Liga Mistrzów. Pep Guardiola chce sukcesu

Manchester City marzy o wygraniu Ligi Mistrzów – po raz pierwszy raz w historii. Najpierw jednak musi się uporać z francuskim rywalem.


We wrześniu 2018 roku kibice Manchesteru City przeżyli mały wstrząs. Na mecz pierwszej kolejki fazy grupowej LM przyjechał na Etihad Stadium zespół Olympique Lyon. Piłkarze Pepa Guardoli szli jak burza w rozgrywkach angielskiej ekstraklasy, tymczasem zespół z Ligue 1 sprawił sensację i wygrał 2:1. Była to pierwsza, a w sumie jedna z zaledwie sześciu porażek „Obywateli” w tamtym sezonie, licząc wszystkie rozgrywki. Ostatecznie oba zespoły wyszły wówczas z grupy.

Drużyna z Francji nie poradziła sobie jednak z Barceloną, a Manchester City z rozgrywkami pożegnał się w ćwierćfinale, kiedy to po szalenie emocjonującym rewanżu musiał uznać wyższość Tottenhamu.

To dopiero początek

Teraz to półfinał jest stawką konfrontacji drużyny Pepa Guardioli i zespołu prowadzonego przez Rudiego Garcię. Tak wysoko zespół z Anglii po raz ostatni dotarł w 2016 roku; w dwóch ostatnich edycjach LM kończył swoją przygodę na ćwierćfinałach. Olympique tymczasem 10 lat temu – jedyny raz w historii – rywalizował na poziomie półfinału rozgrywek, a dwie ostatnie przygody z europejskimi pucharami kończył na poziomie 1/8 finału.

W sezonie 2017/18 w Lidze Europy, a przed rokiem z Lidze Mistrzów. Oba zespoły, a przede wszystkim Manchester City, chciałyby czegoś więcej. Ekipa z Premier League jest oczywiście zdecydowanym faworytem dzisiejszej konfrontacji, do której dojdzie na Estadio Jose Alvalade.

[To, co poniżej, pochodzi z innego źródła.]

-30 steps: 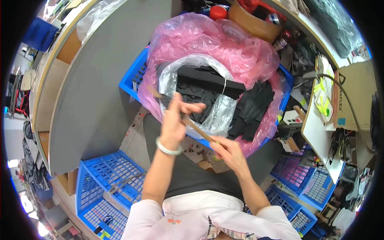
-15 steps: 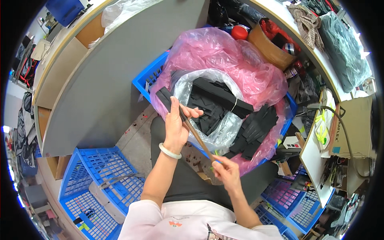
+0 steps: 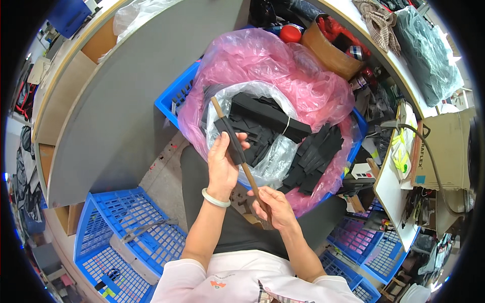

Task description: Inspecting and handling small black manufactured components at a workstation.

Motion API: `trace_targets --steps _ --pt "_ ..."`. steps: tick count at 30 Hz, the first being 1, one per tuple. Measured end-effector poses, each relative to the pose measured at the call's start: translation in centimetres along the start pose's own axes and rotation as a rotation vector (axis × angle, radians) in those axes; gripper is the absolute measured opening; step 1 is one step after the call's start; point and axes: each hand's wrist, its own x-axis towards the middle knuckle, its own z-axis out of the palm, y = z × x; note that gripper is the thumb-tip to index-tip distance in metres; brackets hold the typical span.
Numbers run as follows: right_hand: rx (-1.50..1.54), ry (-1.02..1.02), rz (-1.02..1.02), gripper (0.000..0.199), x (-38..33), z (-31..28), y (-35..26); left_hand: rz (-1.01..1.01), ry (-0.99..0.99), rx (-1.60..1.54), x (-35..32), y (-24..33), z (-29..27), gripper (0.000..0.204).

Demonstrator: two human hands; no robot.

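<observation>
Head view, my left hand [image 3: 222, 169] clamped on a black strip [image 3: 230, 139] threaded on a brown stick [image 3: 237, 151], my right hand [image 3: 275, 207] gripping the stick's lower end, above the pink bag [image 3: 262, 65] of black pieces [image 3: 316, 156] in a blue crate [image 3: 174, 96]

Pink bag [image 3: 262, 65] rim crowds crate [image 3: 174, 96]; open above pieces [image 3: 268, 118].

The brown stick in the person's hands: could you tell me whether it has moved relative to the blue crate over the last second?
Yes. The brown stick has swung upright, its top now over the clear bag inside the blue crate.
</observation>
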Motion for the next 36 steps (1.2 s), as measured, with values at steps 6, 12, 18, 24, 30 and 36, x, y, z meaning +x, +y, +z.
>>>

– Udało się nam wyeliminować Real Madryt. Pokonaliśmy ten zespół dwa razy, ale to dopiero początek – powiedział Pep Guardiola, który dał do zrozumienia, że w tym sezonie interesuje go coś więcej. Przypomnijmy, że po wielu miesiącach nieustających sukcesów w tym sezonie poszło „Obywatelom” nieco gorzej. Po wywalczeniu ośmiu krajowych trofeów z rzędu „The Citizens” – wszystkich pod wodzą Guardioli – przegrali rywalizację ligową, a następnie oddali Puchar Anglii.

Oni muszą, my możemy

Od dawien dawna wiadomo, że arabskim właścicielom klubu bardzo zależy na triumfie w Lidze Mistrzów. Manchester City nigdy jeszcze w historii tego trofeum nie zdobył. Ma zresztą na swoim koncie tylko jeden międzynarodowy sukces.

Ponad 50 lat temu, po pokonaniu w finale Górnika Zabrze, „Obywatele” wywalczyli Puchar Zdobywców Pucharów. Był to zresztą jedyny finał europejski, do którego klub z błękitnej części Manchesteru dotarł. Teraz – aby kolejny raz zagrać w finale – najpierw musi uporać się z Olympique Lyon, który jednak ani myśli odpuszczać.

– Już do rewanżu z Juventusem przystępowaliśmy w roli outsidera. Jesteśmy nim nadal, ale może to dobrze. Nie powiem, że nie ciąży na nas presja. Ale to rywal musi. My możemy – powiedział szkoleniowiec ekipy z Ligue 1.
Olympique, siedmiokrotny mistrz Francji, po restarcie sezonu rozegrał tylko dwa mecze o stawkę.

W finale Pucharu Ligi Francuskiej z PSG, a także – już w Lidze Mistrzów – z Juventusem. Manchester City z kolei jest drużyną decydowanie bardziej zaprawioną, jeżeli chodzi o ostatnie tygodnie. Jutrzejsze starcie będzie czternastym meczem „Obywateli” po wznowieniu rywalizacji. To kolejny argument, który przemawia za drużyną Guardioli.


Ćwierćfinał LM
sobota, 15 sierpnia, godz. 21.00
Manchester City – Olympique Lyon
Sędzia – Danny Makkelie (Holandia).



Na zdjęciu: Pep Guardiola zdobył z Manchesterem City osiem krajowych trofeów z rzędu. Teraz czas na sukces na arenie europejskiej.